→ Task objective: Which lines in the data below contain the word "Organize"? Return each of them.

(Stored data)
────────────────────────────────────────
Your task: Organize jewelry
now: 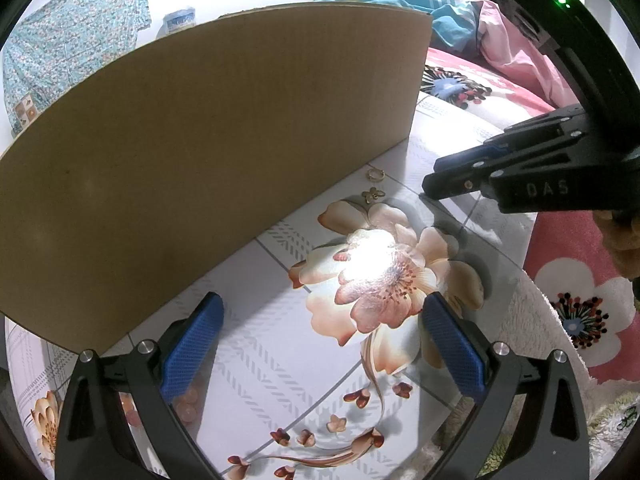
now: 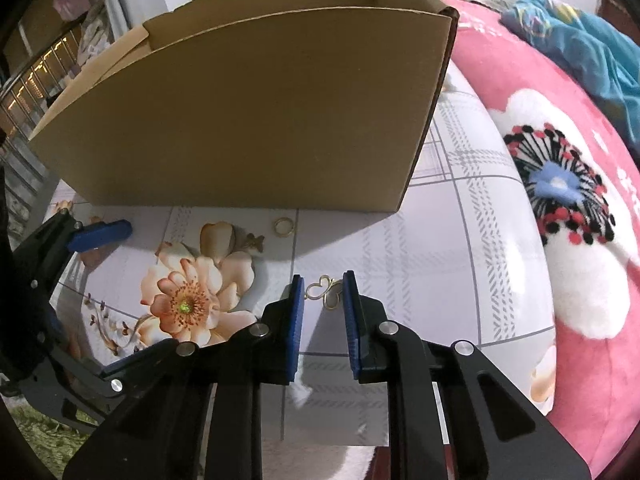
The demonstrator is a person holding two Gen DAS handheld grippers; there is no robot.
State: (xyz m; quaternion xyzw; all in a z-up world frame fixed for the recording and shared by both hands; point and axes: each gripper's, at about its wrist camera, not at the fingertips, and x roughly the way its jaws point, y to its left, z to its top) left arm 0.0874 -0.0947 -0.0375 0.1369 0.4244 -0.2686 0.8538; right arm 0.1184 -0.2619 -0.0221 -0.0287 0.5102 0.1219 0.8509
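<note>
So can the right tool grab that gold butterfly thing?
Probably yes: the gold butterfly piece lies flat on the floral tabletop, just ahead between the right tool's open pads, nothing blocking it.

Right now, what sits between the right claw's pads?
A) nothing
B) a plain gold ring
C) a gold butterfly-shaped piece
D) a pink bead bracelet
C: in the right wrist view the gold butterfly-shaped piece lies on the floral tabletop between the right claw pads; the plain ring lies farther off, near the cardboard box.

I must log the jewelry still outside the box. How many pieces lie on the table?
3: a ring near the cardboard box, a flower charm beside it, a butterfly piece between the right gripper fingers. Others may be hidden.
</note>
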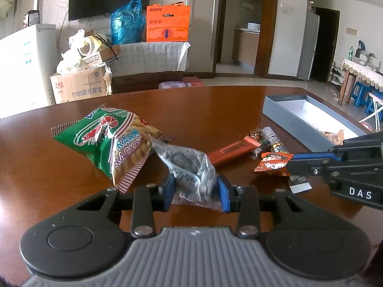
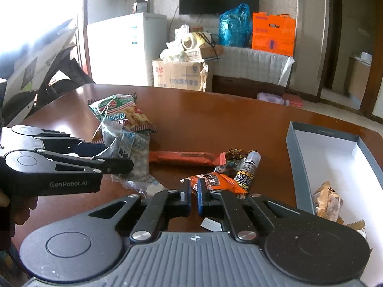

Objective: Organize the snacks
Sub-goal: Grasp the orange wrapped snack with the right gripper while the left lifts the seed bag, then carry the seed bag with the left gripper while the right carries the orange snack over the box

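Blue pads of my left gripper [image 1: 196, 189] clamp a clear crinkled packet [image 1: 189, 165] of pale pieces, lifted just off the brown table [image 1: 215, 105]. My right gripper [image 2: 194, 197] is clenched on the edge of an orange sachet [image 2: 215, 183]. Right view alone shows the grey box's [image 2: 296, 157] white floor with a tan wrapper [image 2: 328, 201] inside. Green prawn cracker bag [image 1: 107, 141] lies behind the packet; red bar [image 1: 229, 151] between both.
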`<state>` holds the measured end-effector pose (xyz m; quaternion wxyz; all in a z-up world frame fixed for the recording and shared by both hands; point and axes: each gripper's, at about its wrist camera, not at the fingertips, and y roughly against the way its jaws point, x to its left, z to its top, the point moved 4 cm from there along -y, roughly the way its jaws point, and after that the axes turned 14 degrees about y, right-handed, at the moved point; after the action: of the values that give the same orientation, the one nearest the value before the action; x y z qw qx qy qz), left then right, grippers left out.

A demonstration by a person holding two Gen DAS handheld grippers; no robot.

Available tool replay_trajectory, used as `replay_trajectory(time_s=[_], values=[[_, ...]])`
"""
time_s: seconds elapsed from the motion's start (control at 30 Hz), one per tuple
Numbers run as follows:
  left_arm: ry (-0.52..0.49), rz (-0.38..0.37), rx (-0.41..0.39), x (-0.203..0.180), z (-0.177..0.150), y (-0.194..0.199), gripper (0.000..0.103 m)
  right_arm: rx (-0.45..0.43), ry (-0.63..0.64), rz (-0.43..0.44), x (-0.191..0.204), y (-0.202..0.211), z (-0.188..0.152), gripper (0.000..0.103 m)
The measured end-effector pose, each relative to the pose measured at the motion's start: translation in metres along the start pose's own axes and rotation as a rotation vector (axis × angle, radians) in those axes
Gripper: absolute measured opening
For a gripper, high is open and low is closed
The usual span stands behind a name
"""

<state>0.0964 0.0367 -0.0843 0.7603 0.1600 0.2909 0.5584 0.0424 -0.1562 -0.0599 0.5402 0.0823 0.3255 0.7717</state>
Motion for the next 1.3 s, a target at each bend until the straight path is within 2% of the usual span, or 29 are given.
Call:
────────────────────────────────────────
→ Output:
Your task: Organize jewelry
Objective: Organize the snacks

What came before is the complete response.